TASK STATEMENT:
Transcribe each line of the material exactly as it stands.

%%

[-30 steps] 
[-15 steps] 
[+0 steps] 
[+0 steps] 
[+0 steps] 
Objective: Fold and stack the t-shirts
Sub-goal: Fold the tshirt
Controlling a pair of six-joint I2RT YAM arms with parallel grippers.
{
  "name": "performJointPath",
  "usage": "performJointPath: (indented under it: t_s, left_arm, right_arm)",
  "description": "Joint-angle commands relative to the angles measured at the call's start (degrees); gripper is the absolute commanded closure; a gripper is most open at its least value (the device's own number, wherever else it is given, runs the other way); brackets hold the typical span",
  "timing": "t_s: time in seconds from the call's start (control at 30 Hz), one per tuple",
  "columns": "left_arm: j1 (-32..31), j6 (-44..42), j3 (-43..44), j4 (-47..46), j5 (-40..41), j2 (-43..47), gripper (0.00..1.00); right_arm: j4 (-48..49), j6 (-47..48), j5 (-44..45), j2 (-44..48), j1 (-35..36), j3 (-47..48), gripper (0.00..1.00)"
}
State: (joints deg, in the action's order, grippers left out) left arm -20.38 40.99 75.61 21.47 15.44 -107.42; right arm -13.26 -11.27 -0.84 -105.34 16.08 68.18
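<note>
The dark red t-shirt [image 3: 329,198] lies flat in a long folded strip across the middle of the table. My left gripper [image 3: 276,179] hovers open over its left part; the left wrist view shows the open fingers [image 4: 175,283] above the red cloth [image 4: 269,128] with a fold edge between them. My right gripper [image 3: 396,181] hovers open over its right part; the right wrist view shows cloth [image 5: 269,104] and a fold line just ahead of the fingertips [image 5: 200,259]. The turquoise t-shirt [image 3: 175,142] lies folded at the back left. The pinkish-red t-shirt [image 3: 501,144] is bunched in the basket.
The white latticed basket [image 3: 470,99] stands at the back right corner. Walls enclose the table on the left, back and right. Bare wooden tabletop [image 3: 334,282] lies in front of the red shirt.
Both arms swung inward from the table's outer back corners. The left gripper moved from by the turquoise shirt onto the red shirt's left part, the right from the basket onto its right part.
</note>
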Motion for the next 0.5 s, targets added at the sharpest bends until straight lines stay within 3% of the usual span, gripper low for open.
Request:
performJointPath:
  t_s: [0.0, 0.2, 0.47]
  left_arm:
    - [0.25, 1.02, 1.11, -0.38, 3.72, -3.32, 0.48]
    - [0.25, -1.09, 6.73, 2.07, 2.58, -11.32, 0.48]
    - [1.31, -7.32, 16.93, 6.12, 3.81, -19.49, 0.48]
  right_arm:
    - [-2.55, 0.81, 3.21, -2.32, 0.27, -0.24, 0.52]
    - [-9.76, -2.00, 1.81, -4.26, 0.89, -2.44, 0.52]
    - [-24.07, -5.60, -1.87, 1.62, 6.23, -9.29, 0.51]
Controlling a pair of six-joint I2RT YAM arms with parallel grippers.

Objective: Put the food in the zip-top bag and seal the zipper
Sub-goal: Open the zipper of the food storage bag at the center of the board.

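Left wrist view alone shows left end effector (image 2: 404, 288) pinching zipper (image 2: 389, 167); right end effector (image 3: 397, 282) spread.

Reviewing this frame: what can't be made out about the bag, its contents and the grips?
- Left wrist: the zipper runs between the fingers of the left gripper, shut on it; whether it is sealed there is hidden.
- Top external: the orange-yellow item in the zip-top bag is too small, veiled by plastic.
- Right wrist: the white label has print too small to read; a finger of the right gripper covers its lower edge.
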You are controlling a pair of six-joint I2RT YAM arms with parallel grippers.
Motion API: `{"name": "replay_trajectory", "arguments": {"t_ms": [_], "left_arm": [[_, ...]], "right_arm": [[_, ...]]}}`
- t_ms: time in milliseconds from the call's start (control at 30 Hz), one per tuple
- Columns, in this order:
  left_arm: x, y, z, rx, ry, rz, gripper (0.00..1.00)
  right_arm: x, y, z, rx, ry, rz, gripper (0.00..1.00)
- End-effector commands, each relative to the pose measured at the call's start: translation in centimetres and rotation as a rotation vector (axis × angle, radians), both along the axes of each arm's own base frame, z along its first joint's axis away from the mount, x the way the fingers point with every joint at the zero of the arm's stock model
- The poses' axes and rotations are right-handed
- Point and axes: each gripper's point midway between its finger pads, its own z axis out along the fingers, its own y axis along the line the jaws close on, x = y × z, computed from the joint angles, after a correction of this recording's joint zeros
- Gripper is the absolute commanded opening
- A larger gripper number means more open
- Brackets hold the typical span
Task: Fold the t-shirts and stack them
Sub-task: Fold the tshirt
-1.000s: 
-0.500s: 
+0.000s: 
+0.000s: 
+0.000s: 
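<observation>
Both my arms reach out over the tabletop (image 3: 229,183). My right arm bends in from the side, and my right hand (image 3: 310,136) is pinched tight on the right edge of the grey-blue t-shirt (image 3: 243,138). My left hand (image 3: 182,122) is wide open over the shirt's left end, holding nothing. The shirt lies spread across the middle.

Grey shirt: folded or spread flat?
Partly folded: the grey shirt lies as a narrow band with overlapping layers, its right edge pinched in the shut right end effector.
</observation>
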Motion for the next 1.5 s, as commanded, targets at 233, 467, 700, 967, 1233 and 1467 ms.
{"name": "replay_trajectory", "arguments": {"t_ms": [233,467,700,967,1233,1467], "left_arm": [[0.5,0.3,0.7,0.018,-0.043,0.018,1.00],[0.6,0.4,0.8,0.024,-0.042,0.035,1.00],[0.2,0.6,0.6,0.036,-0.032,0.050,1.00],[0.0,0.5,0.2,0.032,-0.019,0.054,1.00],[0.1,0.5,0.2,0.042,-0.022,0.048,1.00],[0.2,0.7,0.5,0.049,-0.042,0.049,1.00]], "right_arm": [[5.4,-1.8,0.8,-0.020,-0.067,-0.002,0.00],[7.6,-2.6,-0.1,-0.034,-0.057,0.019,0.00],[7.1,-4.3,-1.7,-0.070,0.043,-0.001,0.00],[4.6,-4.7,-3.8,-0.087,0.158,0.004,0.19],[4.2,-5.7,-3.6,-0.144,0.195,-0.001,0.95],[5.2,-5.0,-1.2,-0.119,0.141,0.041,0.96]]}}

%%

SOLVED PROBLEM:
[-30 steps] 
[-15 steps] 
[+0 steps] 
[+0 steps] 
[+0 steps] 
Objective: Fold and stack the t-shirts
Sub-goal: Fold the tshirt
Controlling a pair of six-joint I2RT YAM arms with parallel grippers.
{
  "name": "performJointPath",
  "usage": "performJointPath: (indented under it: t_s, left_arm, right_arm)",
  "description": "Joint-angle commands relative to the angles measured at the call's start (degrees); gripper is the absolute commanded closure; a gripper is most open at its least value (the device's own number, wherever else it is given, runs the other way); brackets hold the typical span",
  "timing": "t_s: time in seconds from the call's start (control at 30 Hz), one per tuple",
  "columns": "left_arm: j1 (-32..31), j6 (-44..42), j3 (-43..44), j4 (-47..46), j5 (-40..41), j2 (-43..47), gripper (0.00..1.00); right_arm: j4 (-48..49), j6 (-47..48), j5 (-44..45), j2 (-44..48), j1 (-35..36), j3 (-47..48), gripper (0.00..1.00)"
}
State: (joints deg, in the action's order, grippers left out) left arm -20.38 40.99 75.61 21.47 15.44 -107.42; right arm -13.26 -11.27 -0.84 -105.34 16.08 68.18
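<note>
The dark red t-shirt [image 3: 329,198] lies flat in a long folded strip across the middle of the table. My left gripper [image 3: 276,179] hovers open over its left part; the left wrist view shows the open fingers [image 4: 175,283] above the red cloth [image 4: 269,128] with a fold edge between them. My right gripper [image 3: 396,181] hovers open over its right part; the right wrist view shows cloth [image 5: 269,104] and a fold line just ahead of the fingertips [image 5: 200,259]. The turquoise t-shirt [image 3: 175,142] lies folded at the back left. The pinkish-red t-shirt [image 3: 501,144] is bunched in the basket.
The white latticed basket [image 3: 470,99] stands at the back right corner. Walls enclose the table on the left, back and right. Bare wooden tabletop [image 3: 334,282] lies in front of the red shirt.
Both arms swung inward from the table's outer back corners. The left gripper moved from by the turquoise shirt onto the red shirt's left part, the right from the basket onto its right part.
</note>
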Motion for the next 0.5 s, targets added at the sharpest bends until straight lines stay within 3% of the usual span, gripper low for open.
Request:
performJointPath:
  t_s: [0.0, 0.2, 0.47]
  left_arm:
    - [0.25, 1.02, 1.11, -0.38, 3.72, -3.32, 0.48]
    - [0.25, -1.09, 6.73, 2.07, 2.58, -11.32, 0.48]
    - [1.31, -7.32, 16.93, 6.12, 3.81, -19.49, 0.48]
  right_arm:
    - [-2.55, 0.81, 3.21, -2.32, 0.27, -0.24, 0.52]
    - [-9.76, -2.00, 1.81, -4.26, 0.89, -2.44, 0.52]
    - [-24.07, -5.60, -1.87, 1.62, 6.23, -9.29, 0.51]
Controlling a pair of six-joint I2RT YAM arms with parallel grippers.

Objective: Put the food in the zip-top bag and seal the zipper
Sub-goal: Open the zipper of the food storage bag at the center of the board.

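Left wrist view alone shows left end effector (image 2: 404, 288) pinching zipper (image 2: 389, 167); right end effector (image 3: 397, 282) spread.

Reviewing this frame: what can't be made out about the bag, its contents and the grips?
- Left wrist: the zipper runs between the fingers of the left gripper, shut on it; whether it is sealed there is hidden.
- Top external: the orange-yellow item in the zip-top bag is too small, veiled by plastic.
- Right wrist: the white label has print too small to read; a finger of the right gripper covers its lower edge.
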You are controlling a pair of six-joint I2RT YAM arms with parallel grippers.
Motion API: `{"name": "replay_trajectory", "arguments": {"t_ms": [_], "left_arm": [[_, ...]], "right_arm": [[_, ...]]}}`
- t_ms: time in milliseconds from the call's start (control at 30 Hz), one per tuple
- Columns, in this order:
  left_arm: x, y, z, rx, ry, rz, gripper (0.00..1.00)
  right_arm: x, y, z, rx, ry, rz, gripper (0.00..1.00)
- End-effector commands, each relative to the pose measured at the call's start: translation in centimetres and rotation as a rotation vector (axis × angle, radians), both along the axes of each arm's own base frame, z along its first joint's axis away from the mount, x the way the fingers point with every joint at the zero of the arm's stock model
- The poses' axes and rotations are right-handed
- Point and axes: each gripper's point midway between its finger pads, its own z axis out along the fingers, its own y axis along the line the jaws close on, x = y × z, computed from the joint angles, after a correction of this recording's joint zeros
- Gripper is the absolute commanded opening
- A larger gripper number means more open
- Brackets hold the typical span
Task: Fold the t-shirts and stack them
Sub-task: Fold the tshirt
-1.000s: 
-0.500s: 
+0.000s: 
+0.000s: 
+0.000s: 
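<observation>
Both my arms reach out over the tabletop (image 3: 229,183). My right arm bends in from the side, and my right hand (image 3: 310,136) is pinched tight on the right edge of the grey-blue t-shirt (image 3: 243,138). My left hand (image 3: 182,122) is wide open over the shirt's left end, holding nothing. The shirt lies spread across the middle.

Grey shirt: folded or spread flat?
Partly folded: the grey shirt lies as a narrow band with overlapping layers, its right edge pinched in the shut right end effector.
</observation>
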Motion for the next 1.5 s, as commanded, targets at 233, 467, 700, 967, 1233 and 1467 ms.
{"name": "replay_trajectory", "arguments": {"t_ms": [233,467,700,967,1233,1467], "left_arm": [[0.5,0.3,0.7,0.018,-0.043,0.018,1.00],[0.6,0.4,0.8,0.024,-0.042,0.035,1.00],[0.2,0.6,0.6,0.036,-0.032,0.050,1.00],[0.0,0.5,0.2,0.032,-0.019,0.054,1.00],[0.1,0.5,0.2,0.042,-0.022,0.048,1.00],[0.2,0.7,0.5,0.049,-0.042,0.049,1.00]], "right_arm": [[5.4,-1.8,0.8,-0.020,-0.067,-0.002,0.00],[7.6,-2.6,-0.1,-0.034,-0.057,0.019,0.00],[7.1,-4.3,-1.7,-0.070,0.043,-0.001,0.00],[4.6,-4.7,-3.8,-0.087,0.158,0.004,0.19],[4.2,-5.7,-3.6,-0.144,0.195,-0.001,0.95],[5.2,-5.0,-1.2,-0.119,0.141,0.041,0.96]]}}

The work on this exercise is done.